Later Life
Arrested on 13 May 1945 by U.S. Army troops (on the promise he would be reunited with his family) he was imprisoned in Schöneberg. During the Nuremberg Trials, Wolff was allowed to escape prosecution by providing evidence against his fellow Nazis, and was then transferred in January 1947 to the British Army prison facility in Minden.
Although released in 1947, he had been indicted by the post-war German government as part of the denazification process. Detained under house arrest, after a German trial Wolff was sentenced in November 1948 to five years' imprisonment due to his membership in the SS. Seven months later his sentence was reduced to four years and he was released. Wolff worked after his discharge as a representative for the ad department of a magazine and took his family to his new residence in Starnberg. Until his rearrest in 1962, it is alleged that Wolff worked for the CIA, while continuing to successfully build his reformed public relations firm.
In 1962 during the trial in Israel of Adolf Eichmann, evidence showed that Wolff had organised the deportation of Italian Jews in 1944. Wolff was again tried in West Germany and in 1964 was convicted of deporting 300,000 Jews to the Treblinka extermination camp, the deportation of Italian Jews to Auschwitz, and the massacre of Italian Partisans in Belarus.

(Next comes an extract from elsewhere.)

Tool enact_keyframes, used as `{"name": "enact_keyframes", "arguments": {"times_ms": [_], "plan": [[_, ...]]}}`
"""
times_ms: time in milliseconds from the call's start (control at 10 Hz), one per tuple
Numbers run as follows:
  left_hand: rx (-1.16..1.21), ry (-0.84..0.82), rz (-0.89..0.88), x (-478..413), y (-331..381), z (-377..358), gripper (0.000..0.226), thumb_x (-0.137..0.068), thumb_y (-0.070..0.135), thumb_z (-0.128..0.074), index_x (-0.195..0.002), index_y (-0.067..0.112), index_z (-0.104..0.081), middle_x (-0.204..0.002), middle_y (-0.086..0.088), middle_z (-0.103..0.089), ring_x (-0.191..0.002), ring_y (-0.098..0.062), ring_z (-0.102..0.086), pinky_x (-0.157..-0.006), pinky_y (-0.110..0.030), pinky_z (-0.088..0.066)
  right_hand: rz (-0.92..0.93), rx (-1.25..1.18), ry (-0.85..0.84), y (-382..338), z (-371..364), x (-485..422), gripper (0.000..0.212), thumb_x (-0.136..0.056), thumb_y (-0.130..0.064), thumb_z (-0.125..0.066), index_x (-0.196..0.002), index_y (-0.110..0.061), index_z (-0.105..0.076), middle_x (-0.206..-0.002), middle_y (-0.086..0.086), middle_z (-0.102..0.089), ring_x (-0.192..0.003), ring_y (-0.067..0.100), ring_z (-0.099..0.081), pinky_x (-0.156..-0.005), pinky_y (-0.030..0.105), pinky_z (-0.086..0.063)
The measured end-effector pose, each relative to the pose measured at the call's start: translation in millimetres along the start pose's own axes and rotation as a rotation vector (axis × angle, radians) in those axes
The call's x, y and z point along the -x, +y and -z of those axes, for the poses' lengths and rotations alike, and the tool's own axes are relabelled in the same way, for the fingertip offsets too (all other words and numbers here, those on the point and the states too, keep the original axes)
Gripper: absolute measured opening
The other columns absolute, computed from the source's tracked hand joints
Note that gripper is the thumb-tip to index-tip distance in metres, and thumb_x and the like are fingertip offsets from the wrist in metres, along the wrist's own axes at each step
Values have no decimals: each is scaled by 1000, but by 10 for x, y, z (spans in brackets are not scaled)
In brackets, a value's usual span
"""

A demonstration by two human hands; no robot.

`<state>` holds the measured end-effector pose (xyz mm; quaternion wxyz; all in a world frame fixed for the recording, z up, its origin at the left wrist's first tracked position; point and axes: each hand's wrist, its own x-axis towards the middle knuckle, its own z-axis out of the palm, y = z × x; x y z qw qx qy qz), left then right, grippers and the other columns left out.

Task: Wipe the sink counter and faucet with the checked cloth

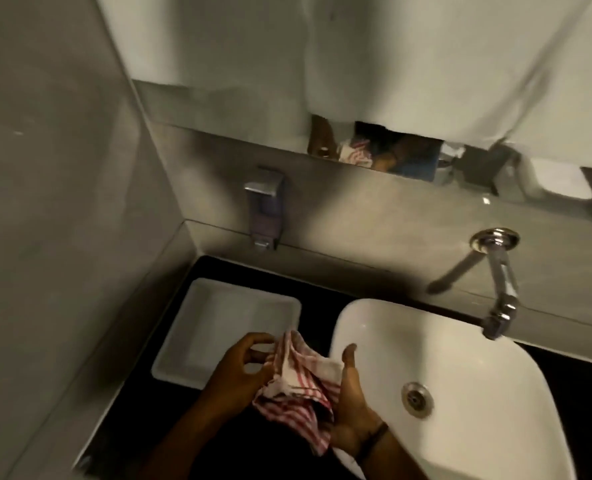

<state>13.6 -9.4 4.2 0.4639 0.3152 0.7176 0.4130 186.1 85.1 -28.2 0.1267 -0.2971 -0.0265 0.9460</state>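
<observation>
While your head is tipped down over the corner of the washroom, the grey tiled wall (45, 202) fills the left of your view, and a mirror (391, 64) mostly covered with white sheeting runs across the top. Below them lies the black sink counter (322, 282), and on it, to your right, sits the white oval basin (460, 358) with its drain (416, 398) showing. To the left of the basin rests an empty white rectangular tray (218, 323), close beside it but apart. The chrome faucet (498, 289) comes out of the back wall and reaches over the basin's far rim. A wall-mounted soap dispenser (263, 209) hangs above the tray's far side. You hold the red-and-white checked cloth (301, 389) bunched between both hands, above the counter's front edge, between tray and basin. Your left hand (239, 368) pinches its upper left fold with curled fingers. Your right hand (353, 400) cups the cloth from the right, thumb up, fingers wrapped under it. A dark band (374, 441) circles your right wrist.
</observation>
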Motion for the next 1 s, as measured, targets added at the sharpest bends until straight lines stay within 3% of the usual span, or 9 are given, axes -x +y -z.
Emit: {"name": "enact_keyframes", "arguments": {"times_ms": [100, 200, 300, 400, 500, 600, 700, 900, 1000], "plan": [[6, 109, -50, -39, -224, 442, 28, -83, 19, -77, -107, 32, -73, -104, 11, -76, -99, -2, -67, -78, -12, -50, -192, 46, -187, 34, -276, -301, 126, -65, -98, -52, -152, -6, -51, -162, 27, -40, -147, 48, -42, -122, 58, -32], [91, 162, 34, -230, -502, 778, 28, -86, 22, -76, -112, 31, -72, -111, 6, -74, -99, 0, -68, -84, -20, -56, -76, 368, -149, 134, -393, -799, 79, -97, -61, -57, -154, -7, -48, -158, 23, -48, -143, 40, -51, -113, 48, -47], [93, 132, 116, -491, -767, 1015, 29, -89, 18, -72, -110, 38, -70, -112, 8, -72, -110, -14, -67, -95, -38, -54, 89, 822, 77, 139, -325, -1229, 37, -94, -5, -73, -130, -9, -71, -132, 19, -72, -124, 34, -69, -94, 36, -60], [-52, 82, 164, -732, -1055, 1189, 39, -85, 16, -76, -120, 28, -67, -120, 3, -68, -119, -23, -61, -102, -45, -49, 143, 1248, 423, 166, -202, -1668, 25, -98, -3, -65, -118, -17, -72, -112, 4, -78, -125, 39, -65, -89, 35, -61], [-379, 13, 170, -870, -1230, 1170, 59, -80, 35, -78, -135, 30, -58, -132, -1, -61, -122, -23, -57, -102, -38, -48, -43, 1585, 602, 233, -171, -1932, 74, -105, -25, -56, -165, -9, -16, -158, 16, -45, -140, 39, -51, -113, 44, -47], [-564, 67, 192, -945, -1347, 1043, 58, -84, 46, -67, -137, 28, -53, -127, -8, -58, -117, -29, -58, -99, -39, -49, -42, 1888, 722, 333, -142, -2035, 89, -104, -33, -56, -166, -7, 2, -162, 16, -37, -141, 37, -50, -113, 44, -45], [-716, 188, 258, -961, -1350, 930, 53, -93, 53, -47, -137, 23, -45, -122, -10, -56, -107, -33, -62, -90, -46, -53, 13, 2054, 773, 376, -91, -2052, 89, -105, -39, -53, -165, -5, 5, -156, 14, -47, -135, 34, -56, -109, 43, -49], [-940, 295, 155, -809, -1116, 736, 60, -89, 41, -57, -144, 31, -34, -143, -9, -42, -122, -34, -49, -95, -52, -48, 204, 1950, 690, 298, -344, -1596, 97, -98, -57, -50, -166, -18, 7, -156, 8, -49, -131, 32, -59, -108, 41, -50], [-1106, 375, -168, -644, -780, 492, 71, -81, 52, -59, -145, 25, -43, -144, -6, -52, -124, -32, -57, -96, -50, -44, 542, 2014, 626, 86, -526, -1035, 75, -91, -65, -48, -157, -35, -26, -153, -4, -52, -130, 22, -59, -104, 39, -51]]}}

Sentenced to 15 years' imprisonment in Straubing, Wolff served only part of his sentence and was released in 1969 due to ill health, with his full civil rights restored in 1971.

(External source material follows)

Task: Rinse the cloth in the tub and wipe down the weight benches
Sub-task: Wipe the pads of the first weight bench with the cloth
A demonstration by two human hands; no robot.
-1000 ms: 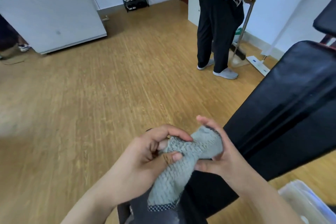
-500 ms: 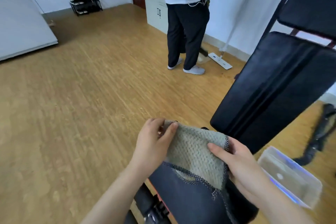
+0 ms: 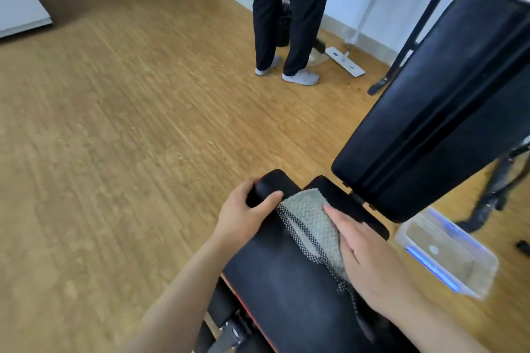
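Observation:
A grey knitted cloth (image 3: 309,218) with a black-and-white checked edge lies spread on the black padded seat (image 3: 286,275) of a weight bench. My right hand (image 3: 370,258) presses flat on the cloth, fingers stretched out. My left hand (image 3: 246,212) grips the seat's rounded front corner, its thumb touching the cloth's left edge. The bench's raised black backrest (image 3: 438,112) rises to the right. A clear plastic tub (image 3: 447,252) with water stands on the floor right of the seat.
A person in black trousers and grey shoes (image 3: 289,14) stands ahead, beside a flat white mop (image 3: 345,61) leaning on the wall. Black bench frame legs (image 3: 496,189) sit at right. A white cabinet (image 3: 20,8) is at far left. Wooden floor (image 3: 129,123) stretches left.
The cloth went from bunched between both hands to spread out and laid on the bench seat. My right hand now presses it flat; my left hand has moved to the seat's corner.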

Wolff has been a controversial figure because many believe he was far more privy to the internal workings of the SS and its extermination activities than he acknowledged. In fact, he claimed to have known nothing about the Nazi extermination camps, even though he was a senior general in the SS.
After his release, Wolff was quiet for a while and retired in Austria. In the late 1970s and early 1980s, Wolff returned to public life, frequently lecturing on the internal workings of the SS and his relationship with Himmler. This resulted in him appearing in television documentaries including The World At War, saying that he witnessed an execution of Jewish prisoners in Minsk in 1941 with Himmler, going so far as to describe the splatter of brains on Himmler's coat.
During this period, Wolff also became involved with former Stern journalist Gerd Heidemann and Stuttgart military dealer Konrad Kujau, for whom he in part authenticated the later discredited Hitler Diaries.
Asked to attend the trial of Messrs Heidemann and Kujau, Wolff had declined: he was still in bad health and on 17 July 1984, he died in a hospital in Rosenheim. His death brought his name up again in all major German newspapers, where he was described as "one of the most enigmatic figures of the Nazi regime". He was buried in the cemetery at Prien am Chiemsee on the 21 July 1984.
In the preface to the biography of Wolff Claus Sybill writes that he could be described as a classic case study for the Nazi representative of the upper bourgeoisie: "Wolff himself is and remains (...) the idealist, always wanted the good. And because he himself had never conceived or planned something evil, though there were still so many crimes happening around him - he almost never noticed anything like this."
Wolff was portrayed by Vasily Lanovoy in the Soviet TV series Seventeen Moments of Spring in a major plot line concerning Sunrise Crossword and meeting with Dulles. In the 1991 mini-series Selling Hitler, based on the Hitler Diaries case, he was played by John Paul. He was also portrayed in the 1983 Gregory Peck film The Scarlet and the Black, as "General Max Helm".